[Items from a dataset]
··········

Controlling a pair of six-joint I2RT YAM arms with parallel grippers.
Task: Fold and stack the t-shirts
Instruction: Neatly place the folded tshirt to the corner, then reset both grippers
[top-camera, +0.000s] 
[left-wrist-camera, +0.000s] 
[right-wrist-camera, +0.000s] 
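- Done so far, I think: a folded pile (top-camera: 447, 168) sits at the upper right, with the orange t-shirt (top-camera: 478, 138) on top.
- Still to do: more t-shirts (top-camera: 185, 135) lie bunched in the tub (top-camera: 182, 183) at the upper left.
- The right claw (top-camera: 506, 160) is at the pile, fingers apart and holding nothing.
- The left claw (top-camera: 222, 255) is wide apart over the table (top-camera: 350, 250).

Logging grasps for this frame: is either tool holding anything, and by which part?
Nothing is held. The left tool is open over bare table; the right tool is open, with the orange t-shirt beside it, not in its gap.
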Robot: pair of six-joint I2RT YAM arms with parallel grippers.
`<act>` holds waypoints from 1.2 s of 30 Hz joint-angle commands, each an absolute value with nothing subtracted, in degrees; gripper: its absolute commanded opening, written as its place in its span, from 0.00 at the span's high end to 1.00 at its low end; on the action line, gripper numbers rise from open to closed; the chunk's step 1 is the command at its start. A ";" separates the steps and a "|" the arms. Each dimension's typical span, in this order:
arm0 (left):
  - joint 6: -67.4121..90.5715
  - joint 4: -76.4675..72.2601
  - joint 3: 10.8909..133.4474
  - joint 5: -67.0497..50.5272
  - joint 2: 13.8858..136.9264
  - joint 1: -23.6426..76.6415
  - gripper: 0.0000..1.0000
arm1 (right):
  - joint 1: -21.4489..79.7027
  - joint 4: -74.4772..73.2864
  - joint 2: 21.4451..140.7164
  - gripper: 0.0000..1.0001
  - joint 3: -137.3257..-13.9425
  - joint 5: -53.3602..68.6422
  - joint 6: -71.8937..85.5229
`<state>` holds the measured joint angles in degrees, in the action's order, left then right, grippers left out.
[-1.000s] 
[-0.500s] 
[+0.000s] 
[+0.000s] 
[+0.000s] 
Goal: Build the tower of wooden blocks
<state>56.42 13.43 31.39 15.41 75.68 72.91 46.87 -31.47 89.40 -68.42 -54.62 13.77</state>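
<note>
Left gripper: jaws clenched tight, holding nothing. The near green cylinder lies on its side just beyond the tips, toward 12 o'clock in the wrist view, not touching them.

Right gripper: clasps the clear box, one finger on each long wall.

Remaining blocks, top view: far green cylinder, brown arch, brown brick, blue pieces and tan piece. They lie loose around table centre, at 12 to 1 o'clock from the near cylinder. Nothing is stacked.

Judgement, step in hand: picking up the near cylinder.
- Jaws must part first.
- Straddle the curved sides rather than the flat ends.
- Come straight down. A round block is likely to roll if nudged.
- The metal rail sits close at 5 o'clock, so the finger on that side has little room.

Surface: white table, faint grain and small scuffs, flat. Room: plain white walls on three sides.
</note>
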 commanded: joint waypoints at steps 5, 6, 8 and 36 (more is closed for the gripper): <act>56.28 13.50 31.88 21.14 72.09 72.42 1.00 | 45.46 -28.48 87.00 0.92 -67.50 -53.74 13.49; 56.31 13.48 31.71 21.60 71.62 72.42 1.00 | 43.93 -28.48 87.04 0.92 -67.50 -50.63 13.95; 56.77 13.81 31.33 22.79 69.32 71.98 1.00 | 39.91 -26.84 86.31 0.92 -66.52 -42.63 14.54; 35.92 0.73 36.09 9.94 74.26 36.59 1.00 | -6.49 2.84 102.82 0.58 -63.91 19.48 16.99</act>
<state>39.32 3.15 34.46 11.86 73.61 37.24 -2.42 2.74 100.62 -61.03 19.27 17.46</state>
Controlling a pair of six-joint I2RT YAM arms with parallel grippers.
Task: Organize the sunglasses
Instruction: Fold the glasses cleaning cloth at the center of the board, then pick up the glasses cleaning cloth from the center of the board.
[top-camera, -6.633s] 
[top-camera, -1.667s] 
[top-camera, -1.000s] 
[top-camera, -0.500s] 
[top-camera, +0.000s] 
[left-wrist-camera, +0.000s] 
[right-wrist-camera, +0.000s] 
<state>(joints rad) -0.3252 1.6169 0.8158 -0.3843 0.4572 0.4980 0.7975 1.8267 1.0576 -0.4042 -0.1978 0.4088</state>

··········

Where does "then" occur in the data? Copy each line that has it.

Instruction: Neatly place the folded tshirt to the corner, then reset both grippers
`<state>` holds the measured joint angles in degrees, in the action's order, left then right, grippers left out.
Instruction: Fold the glasses cleaning cloth at the center of the board, then pick up the glasses cleaning cloth from the center of the board.

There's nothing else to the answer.